Will Occupy Wall Street affect America’s politics?

October 13, 2011

Occupy Wall Street 1On September 17, 2011, the Occupy Wall Street (OWS) movement began in New York City with a relatively modest 1,000 people.

As of this week, the movement has grown to over 15,000 people, and spread to many cities across the country and around the world.

What does OWS want?

As critics are exceedingly quick to point out, the movement has not produced a list of demands or goals that, when met, signal the end of the movement.

As supporters respond, though, OWS isn’t intended to be a traditional movement with a definite beginning and end.

OWS itself claims to have been inspired by the Arab Spring, the popular protests across the Middle East that started earlier this year, and that link may offer some explanation on the issue.

Did the Middle Eastern protests have a laundry list of grievances?

No.  They were protesting against their form of government and governance themselves.

Sound anything like another U.S. political movement that arose two years earlier? (Hint: it’s the Tea Party).

If you get your information from some media outlets – such as Fox News – OWS and the Tea Party are anything but similar.

For example, Fox News commentators have referred to the former as “deluded” and “sludge” and have otherwise attempted to depict participants in a negative light, whereas just two years earlier, Fox News aggressively covered the Tea Party movement in a very positive, almost advocative light.
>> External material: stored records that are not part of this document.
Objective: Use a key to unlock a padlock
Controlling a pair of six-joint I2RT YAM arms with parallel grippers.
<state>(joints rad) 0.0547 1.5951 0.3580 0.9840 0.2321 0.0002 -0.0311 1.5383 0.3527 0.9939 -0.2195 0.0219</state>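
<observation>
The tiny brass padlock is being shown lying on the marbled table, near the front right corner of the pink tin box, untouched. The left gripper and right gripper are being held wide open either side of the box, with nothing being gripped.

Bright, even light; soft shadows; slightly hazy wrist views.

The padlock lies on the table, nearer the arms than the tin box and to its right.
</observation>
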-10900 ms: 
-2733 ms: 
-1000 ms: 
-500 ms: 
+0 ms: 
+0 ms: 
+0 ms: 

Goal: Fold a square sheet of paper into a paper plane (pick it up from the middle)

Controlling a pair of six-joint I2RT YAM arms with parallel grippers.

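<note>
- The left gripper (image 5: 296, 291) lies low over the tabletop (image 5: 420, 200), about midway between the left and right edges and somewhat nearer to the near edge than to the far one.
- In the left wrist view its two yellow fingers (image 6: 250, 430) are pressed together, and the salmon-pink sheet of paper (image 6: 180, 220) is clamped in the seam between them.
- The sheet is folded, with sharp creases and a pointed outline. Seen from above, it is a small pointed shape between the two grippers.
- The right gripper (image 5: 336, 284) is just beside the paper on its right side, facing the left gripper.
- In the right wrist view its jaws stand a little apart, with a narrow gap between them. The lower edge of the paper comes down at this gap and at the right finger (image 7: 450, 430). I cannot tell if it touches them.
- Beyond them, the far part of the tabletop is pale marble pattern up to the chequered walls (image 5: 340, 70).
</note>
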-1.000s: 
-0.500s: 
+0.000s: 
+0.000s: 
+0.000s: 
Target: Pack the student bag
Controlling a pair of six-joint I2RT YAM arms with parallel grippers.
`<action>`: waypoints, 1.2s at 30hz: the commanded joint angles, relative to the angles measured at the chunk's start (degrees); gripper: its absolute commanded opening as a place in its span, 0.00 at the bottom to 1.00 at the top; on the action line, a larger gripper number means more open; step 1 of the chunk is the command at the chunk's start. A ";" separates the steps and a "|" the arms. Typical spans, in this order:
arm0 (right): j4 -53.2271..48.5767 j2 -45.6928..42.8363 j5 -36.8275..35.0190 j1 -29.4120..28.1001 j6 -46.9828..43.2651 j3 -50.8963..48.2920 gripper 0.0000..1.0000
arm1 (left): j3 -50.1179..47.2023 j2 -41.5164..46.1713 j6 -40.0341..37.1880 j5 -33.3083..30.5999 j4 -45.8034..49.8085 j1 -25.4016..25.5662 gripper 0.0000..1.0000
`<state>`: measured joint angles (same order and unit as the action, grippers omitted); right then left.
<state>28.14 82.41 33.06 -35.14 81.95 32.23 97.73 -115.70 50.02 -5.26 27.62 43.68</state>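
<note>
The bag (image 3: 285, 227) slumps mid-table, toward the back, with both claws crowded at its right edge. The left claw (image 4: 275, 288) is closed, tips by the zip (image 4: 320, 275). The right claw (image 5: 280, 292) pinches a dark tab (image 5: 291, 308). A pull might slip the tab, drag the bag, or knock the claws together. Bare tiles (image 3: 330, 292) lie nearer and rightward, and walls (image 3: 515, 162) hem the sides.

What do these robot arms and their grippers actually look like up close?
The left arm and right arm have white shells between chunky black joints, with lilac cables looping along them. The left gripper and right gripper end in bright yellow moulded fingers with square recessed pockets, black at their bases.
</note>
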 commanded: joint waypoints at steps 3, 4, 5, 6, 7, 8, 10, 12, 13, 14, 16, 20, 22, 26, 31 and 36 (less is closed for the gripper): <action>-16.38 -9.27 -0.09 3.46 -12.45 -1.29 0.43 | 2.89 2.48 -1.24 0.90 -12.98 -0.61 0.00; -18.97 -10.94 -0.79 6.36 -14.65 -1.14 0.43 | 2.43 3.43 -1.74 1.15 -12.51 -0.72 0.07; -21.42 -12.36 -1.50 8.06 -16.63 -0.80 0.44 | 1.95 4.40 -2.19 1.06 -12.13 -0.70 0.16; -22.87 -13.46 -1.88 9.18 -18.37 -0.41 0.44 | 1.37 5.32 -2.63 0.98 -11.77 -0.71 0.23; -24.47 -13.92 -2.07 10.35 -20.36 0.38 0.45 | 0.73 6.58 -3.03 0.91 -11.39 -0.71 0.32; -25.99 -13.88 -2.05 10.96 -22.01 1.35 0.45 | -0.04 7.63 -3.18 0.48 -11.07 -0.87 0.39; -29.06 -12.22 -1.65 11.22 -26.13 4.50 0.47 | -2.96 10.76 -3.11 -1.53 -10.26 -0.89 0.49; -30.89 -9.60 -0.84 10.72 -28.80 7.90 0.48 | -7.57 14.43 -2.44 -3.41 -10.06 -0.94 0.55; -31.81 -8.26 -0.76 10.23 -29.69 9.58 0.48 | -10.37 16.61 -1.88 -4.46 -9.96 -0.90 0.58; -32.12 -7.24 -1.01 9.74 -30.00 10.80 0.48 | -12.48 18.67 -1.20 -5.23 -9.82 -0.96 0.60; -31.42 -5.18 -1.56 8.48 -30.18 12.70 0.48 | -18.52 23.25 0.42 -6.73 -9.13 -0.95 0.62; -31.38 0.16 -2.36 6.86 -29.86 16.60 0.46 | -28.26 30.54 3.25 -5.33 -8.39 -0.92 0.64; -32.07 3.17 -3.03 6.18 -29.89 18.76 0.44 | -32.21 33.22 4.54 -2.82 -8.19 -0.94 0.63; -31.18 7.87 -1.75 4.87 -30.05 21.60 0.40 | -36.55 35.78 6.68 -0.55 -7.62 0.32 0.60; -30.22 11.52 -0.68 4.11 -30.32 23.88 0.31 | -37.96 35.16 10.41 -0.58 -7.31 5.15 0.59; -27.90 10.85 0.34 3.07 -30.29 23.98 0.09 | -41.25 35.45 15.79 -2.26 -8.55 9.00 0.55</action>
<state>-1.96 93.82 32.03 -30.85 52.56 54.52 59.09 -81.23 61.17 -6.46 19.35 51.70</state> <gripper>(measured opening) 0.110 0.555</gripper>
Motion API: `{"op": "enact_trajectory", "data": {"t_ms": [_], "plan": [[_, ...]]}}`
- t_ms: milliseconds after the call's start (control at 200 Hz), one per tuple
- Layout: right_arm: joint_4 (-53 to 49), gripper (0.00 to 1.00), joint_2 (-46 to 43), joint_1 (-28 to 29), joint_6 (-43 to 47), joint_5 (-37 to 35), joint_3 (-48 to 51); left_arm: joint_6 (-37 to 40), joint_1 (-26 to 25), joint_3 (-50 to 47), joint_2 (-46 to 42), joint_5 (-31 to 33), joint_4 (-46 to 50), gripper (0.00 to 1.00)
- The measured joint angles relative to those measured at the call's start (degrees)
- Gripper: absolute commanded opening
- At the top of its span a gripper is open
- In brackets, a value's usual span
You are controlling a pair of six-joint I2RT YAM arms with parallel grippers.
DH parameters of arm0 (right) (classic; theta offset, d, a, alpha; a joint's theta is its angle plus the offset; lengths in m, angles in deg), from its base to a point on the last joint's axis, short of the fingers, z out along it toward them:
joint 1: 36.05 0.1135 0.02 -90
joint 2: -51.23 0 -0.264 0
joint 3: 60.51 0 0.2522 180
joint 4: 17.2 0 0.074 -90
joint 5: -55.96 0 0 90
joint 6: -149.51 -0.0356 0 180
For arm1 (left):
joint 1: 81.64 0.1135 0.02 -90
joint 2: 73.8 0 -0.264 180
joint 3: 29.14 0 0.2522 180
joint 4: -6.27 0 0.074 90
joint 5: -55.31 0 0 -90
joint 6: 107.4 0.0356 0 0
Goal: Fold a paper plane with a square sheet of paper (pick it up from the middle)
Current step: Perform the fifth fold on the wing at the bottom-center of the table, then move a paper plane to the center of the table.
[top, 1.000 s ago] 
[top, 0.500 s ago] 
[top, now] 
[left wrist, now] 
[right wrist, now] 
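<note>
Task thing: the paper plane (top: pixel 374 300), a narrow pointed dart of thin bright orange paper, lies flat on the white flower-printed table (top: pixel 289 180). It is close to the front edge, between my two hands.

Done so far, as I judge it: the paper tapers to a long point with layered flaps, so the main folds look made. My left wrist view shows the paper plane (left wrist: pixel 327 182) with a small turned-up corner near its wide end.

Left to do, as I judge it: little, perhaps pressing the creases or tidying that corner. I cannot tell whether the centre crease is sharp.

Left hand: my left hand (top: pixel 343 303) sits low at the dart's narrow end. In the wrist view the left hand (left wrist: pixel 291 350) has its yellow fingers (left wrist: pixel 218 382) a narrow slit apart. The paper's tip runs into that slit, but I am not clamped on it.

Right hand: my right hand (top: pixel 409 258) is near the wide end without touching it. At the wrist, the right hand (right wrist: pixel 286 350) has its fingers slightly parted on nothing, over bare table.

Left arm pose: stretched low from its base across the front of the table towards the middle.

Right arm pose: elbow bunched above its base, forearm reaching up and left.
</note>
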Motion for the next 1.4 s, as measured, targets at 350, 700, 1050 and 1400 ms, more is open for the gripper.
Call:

Occupy Wall Street 2Regardless of the disparity in coverage by the media, the two movements are similar in that both are rallies born out of frustration with the status quo.

Where the Tea Party protests “out-of-control” government, OWS protests “out-of-control” corporations.

But back to the Arab Spring connections, what do Wall Street and Corporations have to do with government?

Everything, according to participants.

Specifically, they are protesting against the amount of influence corporations and Wall Street have in Washington.

That brings up one of the most pertinent questions.

Will OWS have a lasting impact on the political system?

The Tea Party and widespread coverage thereof can be credited with significantly affecting the 2010 elections, with many new members of Congress linked to the movement.

In addition, in July 2010, Minnesota Congresswoman Michele Bachmann launched (and currently chairs) the congressional Tea Party Caucus, also linked directly to the movement.

So if the Tea Party can do it, can OWS?

That’s probably where the comparison diverges a bit.

Even before the Tea Party movement really started, there were plenty of small-government, anti-tax, and de-regulation advocates in Congress (the Tea Party just provided more).

Anti-corporate/anti-Wall Street advocates that would be directly bolstered by the OWS movement are much scarcer, thanks in no small part to how much political contributions collectively originate from corporations and Wall Street.

Nevertheless, the United States is still theoretically a democracy, and numbers still matter.

As such, OWS’s political influence, particularly in regards to the 2012 elections, will hinge on the growth and success of the movement.

Should the movement continue its meteoric growth and avoid fizzling out, it certainly will have a major political impact.

Because the movement is still in its relative infancy, though, just what kind of impact OWS will have remains to be seen.